Overexpression of the feedback-insensitive anthranilate synthase gene in tobacco causes tryptophan accumulation.

Abstract

A total of 35 independent transgenic tobacco plants were produced using the Agrobacterium tumefaciens-leaf segment co-cultivation method followed by selection with kanamycin for the nptII gene. The vector also carried the tobacco feedback-insensitive anthranilate synthase gene (ASA2). Many of the lines showed increased ASA2 mRNA levels but only three contained increased free tryptophan (Trp) and many lines contained lower Trp than the untransformed control.

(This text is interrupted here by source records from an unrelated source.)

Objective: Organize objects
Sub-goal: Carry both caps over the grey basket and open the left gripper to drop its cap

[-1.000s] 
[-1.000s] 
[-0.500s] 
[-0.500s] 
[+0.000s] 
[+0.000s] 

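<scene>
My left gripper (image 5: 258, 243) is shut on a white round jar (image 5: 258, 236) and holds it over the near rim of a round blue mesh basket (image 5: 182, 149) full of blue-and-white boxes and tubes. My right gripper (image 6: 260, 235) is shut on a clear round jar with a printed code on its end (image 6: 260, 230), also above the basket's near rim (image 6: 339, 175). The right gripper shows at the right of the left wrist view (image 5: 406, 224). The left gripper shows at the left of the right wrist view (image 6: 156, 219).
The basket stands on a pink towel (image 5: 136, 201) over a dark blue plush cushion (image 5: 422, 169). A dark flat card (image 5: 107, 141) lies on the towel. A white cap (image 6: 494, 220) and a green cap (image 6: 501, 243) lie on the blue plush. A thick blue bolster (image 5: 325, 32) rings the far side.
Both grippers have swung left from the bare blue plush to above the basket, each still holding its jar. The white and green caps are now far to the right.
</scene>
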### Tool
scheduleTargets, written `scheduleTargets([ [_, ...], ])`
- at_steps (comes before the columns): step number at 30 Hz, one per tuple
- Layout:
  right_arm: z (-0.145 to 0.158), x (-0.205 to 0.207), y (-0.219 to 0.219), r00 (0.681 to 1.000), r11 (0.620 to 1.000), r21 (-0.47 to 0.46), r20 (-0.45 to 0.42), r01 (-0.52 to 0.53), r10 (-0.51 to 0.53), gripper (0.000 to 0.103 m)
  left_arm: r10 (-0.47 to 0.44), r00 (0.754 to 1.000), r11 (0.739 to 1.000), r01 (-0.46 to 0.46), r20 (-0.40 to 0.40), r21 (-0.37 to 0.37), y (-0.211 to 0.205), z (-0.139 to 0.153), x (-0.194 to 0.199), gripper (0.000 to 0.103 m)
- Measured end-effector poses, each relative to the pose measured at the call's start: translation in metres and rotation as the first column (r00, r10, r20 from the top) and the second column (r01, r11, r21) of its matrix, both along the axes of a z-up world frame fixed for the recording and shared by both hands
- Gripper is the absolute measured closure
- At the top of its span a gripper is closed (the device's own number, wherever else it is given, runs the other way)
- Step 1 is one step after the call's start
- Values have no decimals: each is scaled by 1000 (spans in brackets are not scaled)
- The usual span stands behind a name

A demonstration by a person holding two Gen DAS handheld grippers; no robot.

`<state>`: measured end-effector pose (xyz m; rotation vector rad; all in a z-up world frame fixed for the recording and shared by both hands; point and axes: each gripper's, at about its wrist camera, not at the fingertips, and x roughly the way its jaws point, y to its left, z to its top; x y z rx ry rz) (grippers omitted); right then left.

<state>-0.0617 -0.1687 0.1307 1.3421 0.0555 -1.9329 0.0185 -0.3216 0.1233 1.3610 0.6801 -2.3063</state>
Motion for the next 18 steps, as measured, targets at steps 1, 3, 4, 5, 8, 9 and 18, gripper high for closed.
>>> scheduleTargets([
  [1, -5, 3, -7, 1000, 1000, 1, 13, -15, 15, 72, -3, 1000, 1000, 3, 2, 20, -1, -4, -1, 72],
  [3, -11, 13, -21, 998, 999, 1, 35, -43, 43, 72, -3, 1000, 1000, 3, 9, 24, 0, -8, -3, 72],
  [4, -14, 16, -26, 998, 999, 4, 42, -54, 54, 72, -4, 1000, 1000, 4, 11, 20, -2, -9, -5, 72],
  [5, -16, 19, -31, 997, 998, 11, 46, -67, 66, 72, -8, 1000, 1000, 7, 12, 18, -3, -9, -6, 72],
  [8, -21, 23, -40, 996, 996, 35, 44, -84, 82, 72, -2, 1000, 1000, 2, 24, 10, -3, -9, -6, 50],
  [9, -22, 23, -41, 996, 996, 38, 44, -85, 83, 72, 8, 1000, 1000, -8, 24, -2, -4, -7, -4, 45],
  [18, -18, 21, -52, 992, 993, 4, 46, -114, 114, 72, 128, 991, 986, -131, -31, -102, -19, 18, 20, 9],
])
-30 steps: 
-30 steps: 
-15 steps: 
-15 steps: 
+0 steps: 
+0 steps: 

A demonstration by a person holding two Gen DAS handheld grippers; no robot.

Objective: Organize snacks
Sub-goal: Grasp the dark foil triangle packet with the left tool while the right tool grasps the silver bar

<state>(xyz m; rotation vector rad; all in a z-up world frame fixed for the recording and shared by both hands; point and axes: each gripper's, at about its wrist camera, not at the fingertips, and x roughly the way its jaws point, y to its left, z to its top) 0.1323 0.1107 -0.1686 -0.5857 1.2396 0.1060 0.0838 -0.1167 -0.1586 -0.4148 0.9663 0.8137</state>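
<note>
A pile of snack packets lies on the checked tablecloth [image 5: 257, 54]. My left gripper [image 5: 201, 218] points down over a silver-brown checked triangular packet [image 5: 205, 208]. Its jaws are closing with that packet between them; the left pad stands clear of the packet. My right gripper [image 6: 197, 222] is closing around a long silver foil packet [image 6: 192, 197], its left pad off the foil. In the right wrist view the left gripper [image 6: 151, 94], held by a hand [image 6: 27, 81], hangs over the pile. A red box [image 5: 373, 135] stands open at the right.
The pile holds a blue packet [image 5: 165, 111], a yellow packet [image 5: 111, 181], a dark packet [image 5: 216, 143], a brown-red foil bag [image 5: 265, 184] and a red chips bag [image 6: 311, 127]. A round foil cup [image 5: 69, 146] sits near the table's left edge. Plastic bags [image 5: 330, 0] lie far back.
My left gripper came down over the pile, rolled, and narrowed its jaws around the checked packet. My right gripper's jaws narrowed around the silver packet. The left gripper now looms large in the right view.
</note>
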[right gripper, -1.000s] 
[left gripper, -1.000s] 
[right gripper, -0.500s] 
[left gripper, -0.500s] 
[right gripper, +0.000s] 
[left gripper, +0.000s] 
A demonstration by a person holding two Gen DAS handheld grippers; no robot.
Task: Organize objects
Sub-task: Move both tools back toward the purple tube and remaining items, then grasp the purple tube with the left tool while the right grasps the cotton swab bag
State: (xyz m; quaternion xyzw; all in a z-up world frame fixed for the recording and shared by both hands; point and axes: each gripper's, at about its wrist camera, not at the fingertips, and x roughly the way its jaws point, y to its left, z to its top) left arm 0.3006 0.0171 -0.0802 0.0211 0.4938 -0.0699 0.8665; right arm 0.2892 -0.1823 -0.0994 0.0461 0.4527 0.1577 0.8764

The line with the highest Trp level (threefold that of the untransformed control) contained increased anthranilate synthase activity (AS) both in leaves and a cell suspension culture derived from the plant while the feedback insensitivity was most evident in the suspension culture. Other kinetic data also indicated that the ASA2 encoded AS alpha-subunit was more abundant in the tissue culture than in leaves. Progeny seedlings from this line were resistant to certain toxic Trp analogs, especially alpha-methyltryptophan (alphaMT) and less so to the most commonly used analog, 5-methyltryptophan. Shoots formed more readily from leaves of two of the transgenic lines than from leaves of the untransformed control on alphaMT, indicating that it might be possible to use ASA2 as a selectable marker gene and alphaMT as the selection agent.